De Shakespeare a Mas
¿Qué es un nombre?, viene a preguntarse Shakespeare en Romeo y Julieta. Y pone en boca de la amante: «La rosa no dejaría de ser rosa, y de esparcir su aroma, aunque se llamase de otro modo». Y esta escena viene a mi memoria una y otra vez mientras leo las noticias del fallido primer acto de la refundación convergente.
Si, en lugar de inventarse tanta historia y agravio, los hombres de Artur Mas hubiesen dedicado más tiempo a otras tareas, más lúdicas y seguramente provechosas, habrían caído en la cuenta de que el problema de Convergència Democràtica no es el nombre. Quizás de esta manera se habrían ahorrado el ridículo del pasado viernes.
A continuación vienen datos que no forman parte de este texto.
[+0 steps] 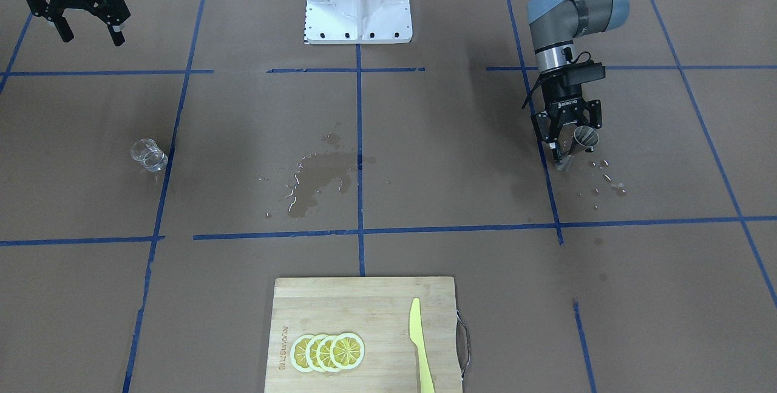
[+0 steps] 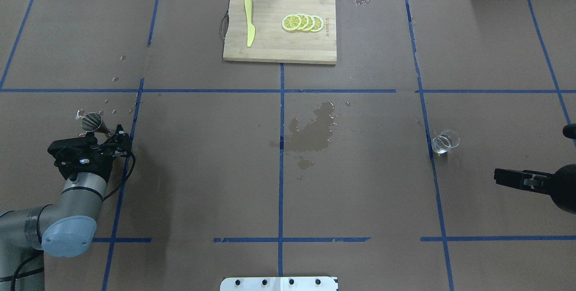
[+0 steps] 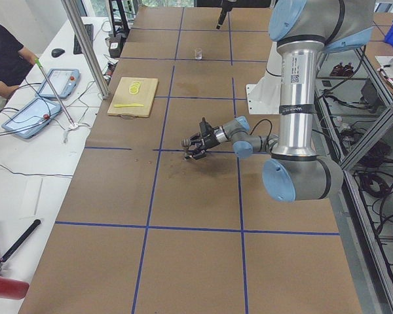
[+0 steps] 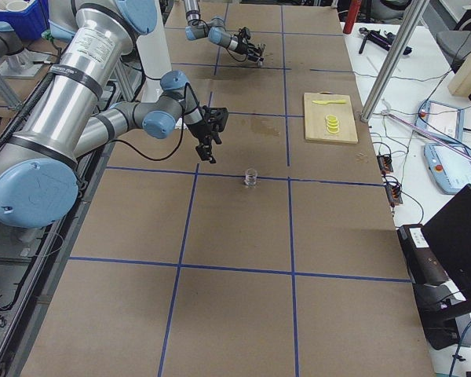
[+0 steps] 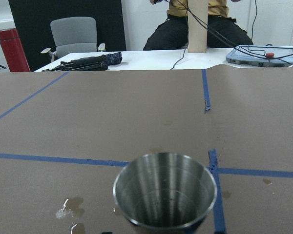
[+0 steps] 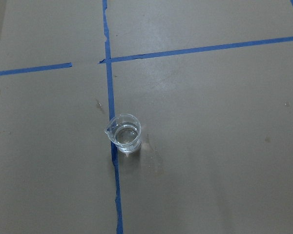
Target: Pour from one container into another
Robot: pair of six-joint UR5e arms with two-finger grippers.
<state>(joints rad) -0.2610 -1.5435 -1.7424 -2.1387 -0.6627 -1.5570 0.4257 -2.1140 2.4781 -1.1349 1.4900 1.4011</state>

No. CDC, o los restos de la fuerza que un día ocupara de manera casi abusiva el centro político catalán, que liderara durante casi 30 años ininterrumpidos la que fuera la comunidad autónoma más potente de España, tiene otros problemas mucho más graves que el del nombre que la identifica.
Seguramente, entre ellos, el más importante es su definición política. Por razones de un tacticismo ramplón, Mas arrastró a su partido desde el centro hacia las posiciones del radicalismo soberanista y en ese territorio estaban mejor aposentados y con más pedigrí y hambre ERC y las CUP. En el soberanismo, Mas y CDC ya no podían ser los líderes sino apenas uno más del grupo. Los cómputos electorales lo describen con pasmosa claridad.
Junto al ideológico, no es menor el problema de liderazgo del partido, y por tanto de su funcionamiento. Bajo la égida de Pujol, no había debate. El partido funcionaba como decía él, y punto. Ahora, bajo el gobierno de Mas, en horas bajas electorales, y fuera el dirigente del Palau de la Generalitat, aunque lo ocupe un correligionario, las cosas cambian. El golpe de Estado promovido por Mas para acaparar todo el poder está llamado al fracaso o a la inacción.
Así las cosas, la batalla del nombre no ha dejado de ser una escaramuza, un simulacro de otras guerras que Mas debe librar y ganar si quiere en serio refundar CDC. El perfume de la rosa sigue siendo aún demasiado penetrante como para que cambiándola de nombre no percibamos que es, simplemente, una rosa.